» REQUIRED ACTION:
Your task is to retype each line of the data below exactly.

» AVAILABLE DATA:
_ _ _ _
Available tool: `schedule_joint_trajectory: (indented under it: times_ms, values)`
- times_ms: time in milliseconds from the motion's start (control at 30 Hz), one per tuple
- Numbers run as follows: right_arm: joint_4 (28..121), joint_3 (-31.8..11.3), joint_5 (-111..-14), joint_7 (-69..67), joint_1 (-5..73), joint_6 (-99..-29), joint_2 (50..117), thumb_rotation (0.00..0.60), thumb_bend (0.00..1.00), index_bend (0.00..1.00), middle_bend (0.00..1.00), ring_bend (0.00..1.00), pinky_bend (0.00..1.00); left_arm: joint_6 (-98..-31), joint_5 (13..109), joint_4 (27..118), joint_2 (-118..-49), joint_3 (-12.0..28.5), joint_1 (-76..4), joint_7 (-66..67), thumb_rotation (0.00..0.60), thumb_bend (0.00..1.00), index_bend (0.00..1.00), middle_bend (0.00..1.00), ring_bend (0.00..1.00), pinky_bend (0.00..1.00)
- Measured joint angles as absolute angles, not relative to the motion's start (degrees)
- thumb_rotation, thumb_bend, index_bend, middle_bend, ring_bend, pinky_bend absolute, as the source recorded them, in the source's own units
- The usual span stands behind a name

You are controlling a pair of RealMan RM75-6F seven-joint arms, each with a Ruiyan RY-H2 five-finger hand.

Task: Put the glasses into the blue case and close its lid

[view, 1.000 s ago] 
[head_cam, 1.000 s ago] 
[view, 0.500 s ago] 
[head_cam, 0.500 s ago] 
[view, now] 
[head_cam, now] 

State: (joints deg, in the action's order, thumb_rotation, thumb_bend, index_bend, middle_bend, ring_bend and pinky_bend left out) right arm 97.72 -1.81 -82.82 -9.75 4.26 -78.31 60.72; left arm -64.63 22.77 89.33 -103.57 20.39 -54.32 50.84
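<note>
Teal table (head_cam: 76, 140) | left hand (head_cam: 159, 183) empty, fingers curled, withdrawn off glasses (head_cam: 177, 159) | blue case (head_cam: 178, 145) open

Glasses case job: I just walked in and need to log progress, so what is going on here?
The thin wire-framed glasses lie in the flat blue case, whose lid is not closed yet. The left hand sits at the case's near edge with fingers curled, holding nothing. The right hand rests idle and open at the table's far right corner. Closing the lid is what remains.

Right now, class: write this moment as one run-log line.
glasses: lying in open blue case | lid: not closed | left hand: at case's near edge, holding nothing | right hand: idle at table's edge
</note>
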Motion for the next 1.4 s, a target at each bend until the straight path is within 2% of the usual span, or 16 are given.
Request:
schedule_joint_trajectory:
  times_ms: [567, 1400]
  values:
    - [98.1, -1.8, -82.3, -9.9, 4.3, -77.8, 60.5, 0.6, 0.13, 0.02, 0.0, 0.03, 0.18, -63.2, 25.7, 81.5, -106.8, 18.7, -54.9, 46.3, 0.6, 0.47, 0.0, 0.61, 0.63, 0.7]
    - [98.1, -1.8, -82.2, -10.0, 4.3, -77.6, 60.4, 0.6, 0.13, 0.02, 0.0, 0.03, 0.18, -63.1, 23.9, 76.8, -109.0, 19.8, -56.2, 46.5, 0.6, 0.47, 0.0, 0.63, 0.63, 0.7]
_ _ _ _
» RESPONSE TO THE EXERCISE:
Available tool: `schedule_joint_trajectory: (indented under it: times_ms, values)`
- times_ms: time in milliseconds from the motion's start (control at 30 Hz), one per tuple
- Numbers run as follows: right_arm: joint_4 (28..121), joint_3 (-31.8..11.3), joint_5 (-111..-14), joint_7 (-69..67), joint_1 (-5..73), joint_6 (-99..-29), joint_2 (50..117), thumb_rotation (0.00..0.60), thumb_bend (0.00..1.00), index_bend (0.00..1.00), middle_bend (0.00..1.00), ring_bend (0.00..1.00), pinky_bend (0.00..1.00); left_arm: joint_6 (-98..-31), joint_5 (13..109), joint_4 (27..118), joint_2 (-118..-49), joint_3 (-12.0..28.5), joint_1 (-76..4), joint_7 (-66..67), thumb_rotation (0.00..0.60), thumb_bend (0.00..1.00), index_bend (0.00..1.00), middle_bend (0.00..1.00), ring_bend (0.00..1.00), pinky_bend (0.00..1.00)
- Measured joint angles as absolute angles, not relative to the motion's start (degrees)
- thumb_rotation, thumb_bend, index_bend, middle_bend, ring_bend, pinky_bend absolute, as the source recorded them, in the source's own units
- The usual span stands behind a name

You are controlling a pair of RealMan RM75-6F seven-joint arms, each with a Ruiyan RY-H2 five-finger hand.

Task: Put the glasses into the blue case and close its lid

[view, 1.000 s ago] 
[head_cam, 1.000 s ago] 
[view, 0.500 s ago] 
[head_cam, 0.500 s ago] 
[view, now] 
[head_cam, now] 

State: (joints deg, in the action's order, thumb_rotation, thumb_bend, index_bend, middle_bend, ring_bend and pinky_bend left out) right arm 97.72 -1.81 -82.82 -9.75 4.26 -78.31 60.72; left arm -64.63 22.77 89.33 -103.57 20.39 -54.32 50.84
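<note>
Teal table (head_cam: 76, 140) | left hand (head_cam: 159, 183) empty, fingers curled, withdrawn off glasses (head_cam: 177, 159) | blue case (head_cam: 178, 145) open

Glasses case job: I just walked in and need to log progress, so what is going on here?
The thin wire-framed glasses lie in the flat blue case, whose lid is not closed yet. The left hand sits at the case's near edge with fingers curled, holding nothing. The right hand rests idle and open at the table's far right corner. Closing the lid is what remains.

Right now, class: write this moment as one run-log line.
glasses: lying in open blue case | lid: not closed | left hand: at case's near edge, holding nothing | right hand: idle at table's edge
</note>
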Motion for the next 1.4 s, a target at each bend until the straight path is within 2% of the usual span, or 16 are given.
Request:
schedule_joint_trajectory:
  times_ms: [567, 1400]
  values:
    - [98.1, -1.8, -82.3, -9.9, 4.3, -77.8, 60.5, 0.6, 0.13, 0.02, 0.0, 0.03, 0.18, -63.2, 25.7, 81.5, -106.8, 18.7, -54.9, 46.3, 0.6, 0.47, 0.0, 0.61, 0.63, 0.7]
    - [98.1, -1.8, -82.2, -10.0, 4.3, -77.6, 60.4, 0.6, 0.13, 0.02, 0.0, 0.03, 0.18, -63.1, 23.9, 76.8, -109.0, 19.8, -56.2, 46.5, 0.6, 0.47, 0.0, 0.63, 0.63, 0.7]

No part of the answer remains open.